=== Activity ===
The range to reproduce runs from the line containing "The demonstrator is" through the last line of the listing below; give exactly those lines and no others.

=== The data ===
━━━

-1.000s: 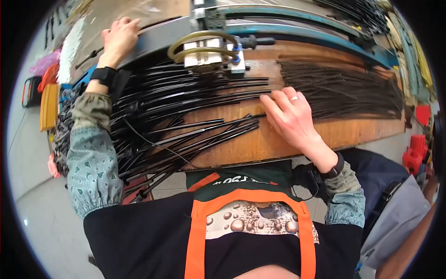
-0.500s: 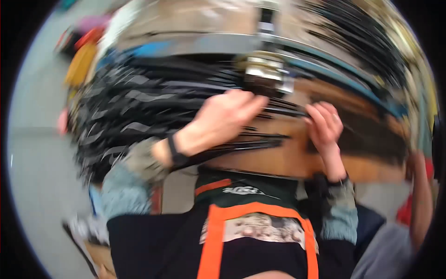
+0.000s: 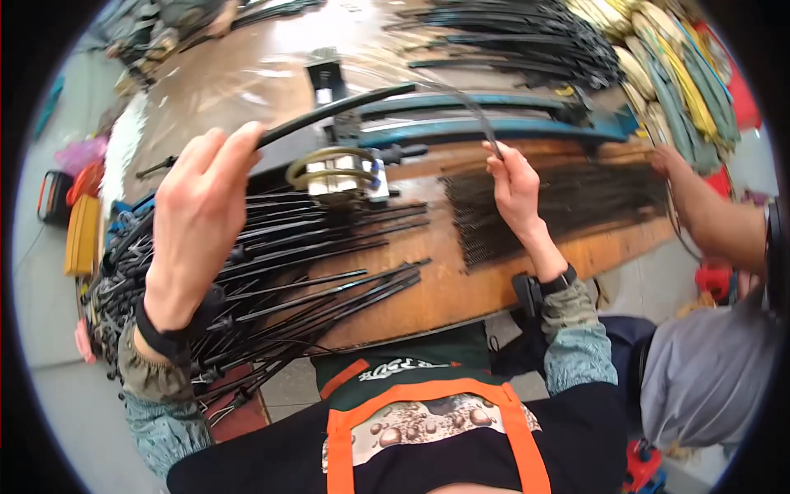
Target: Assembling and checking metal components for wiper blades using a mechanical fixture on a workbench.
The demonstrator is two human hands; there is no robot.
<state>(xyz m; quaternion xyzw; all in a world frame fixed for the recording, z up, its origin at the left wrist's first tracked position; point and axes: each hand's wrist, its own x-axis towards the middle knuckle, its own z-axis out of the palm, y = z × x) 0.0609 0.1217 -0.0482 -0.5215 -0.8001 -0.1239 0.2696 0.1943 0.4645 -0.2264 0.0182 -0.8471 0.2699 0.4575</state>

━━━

=== Exercise response ===
The demonstrator is two human hands; there is no robot.
<state>(xyz m; quaternion xyzw; all in a world frame fixed for the recording, z up, its origin at the left wrist's first tracked position; point and axes: each hand's wrist, its own x-axis towards the middle knuckle, its own z-axis out of the palm, y = z × x) 0.0609 0.1217 -0.0482 -0.5215 -0.8001 -0.1239 0.2696 0.1943 0.4645 -0.2264 0.0182 -0.8471 0.2699 0.4575</state>

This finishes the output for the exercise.